Rios vivos. Será que vamos matar todos os rios? O que estamos fazendo ao sujar as águas que existem há 2 bilhões de anos é acabar com a nossa própria existência. Elas vão continuar existindo aqui na biosfera e, lentamente, vão se regenerar, pois os rios têm esse dom. Nós é que somos tão efêmeros que vamos acabar secos, inimigos da água, embora tenhamos aprendido que 70% de nosso corpo é formado por água. … 

Vamos escutar a voz dos rios, pois eles falam. Sejamos água, em matéria e espírito, em nossa movência e capacidade de mudar de rumo, ou estaremos perdidos.”

Obras de Krenak: Lugares de Origem, Futuro Ancestral, A Vida Não é Útil, O Amanhã Não Está à Venda, Ideias Para Adiar o Fim do Mundo, O Sistema e o Antissistema: Três Ensaios, Três Mundos no Mesmo Mundo

(Fonte: arvoreagua.org)

Krenak ensina que: 

“A primeira infraestrutura que uma nação deve considerar é seu território; depois você vai pensar em estrada, hidrelétrica etc. No Brasil, já faz muito tempo que ninguém pensa que o território é o que institui a possibilidade de identidade cultural desses povos; por isso a gente corre o risco de ter uma diversidade de povos sem lugar para pousar.

Enquanto o Brasil insiste em querer imitar países ricos, nós vamos continuar sendo essa pobre imitação de país rico. Temos um território imenso, uma biodiversidade escandalosa, uma riqueza natural de dar inveja aos estrangeiros.

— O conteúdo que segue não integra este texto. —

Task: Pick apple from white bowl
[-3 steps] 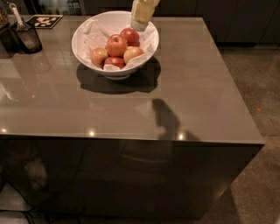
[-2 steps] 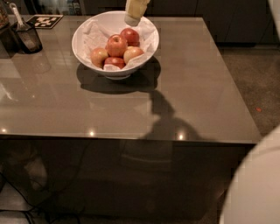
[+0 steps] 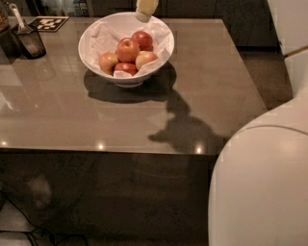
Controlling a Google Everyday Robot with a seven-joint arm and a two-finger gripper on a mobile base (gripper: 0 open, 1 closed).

Mas os brasileiros, principalmente aqueles que têm poder político, que têm capacidade de se articular politicamente, são tão medíocres que não têm conhecimento sobre esse mundo que eles habitam.

É uma tragédia, é um desencontro entre, de um lado, esse território, essa pachamama, essa terra rica e, de outro, a mediocridade das autoridades, dos políticos, que insistem em estragar o melhor que nós temos e produzir pobreza.”

E critica: 

“Eu acho escandaloso que alguém continue pensando na fronteira do Brasil em termos geopolíticos, de um lado o Oceano Atlântico e de outro o resto da América Latina. Essa espécie de enclave, encaixado no resto da América Latina, mas que não consegue pensar no continente americano.

É impossível imaginar que o Brasil vá surfar na riqueza enquanto os países vizinhos estão se debatendo, com suas economias quebrando e suas sociedades explodindo em revoltas. Só mesmo um idiota pode imaginar que o Brasil tem como sair dessa sozinho, sem um amplo diálogo com os vizinhos, com os povos da América Latina, principalmente da América do Sul, sem a Amazônia.

Ela [Amazônia] é formada por nove países, incluindo o Brasil, mas os brasileiros preferem discutir sobre a Amazônia como se a Amazônia fosse um sítio particular de brasileiros. Ignoram, inclusive, o tanto de povos indígenas e não indígenas que vivem na Amazônia e que constituem comunidades urbanas complexas.”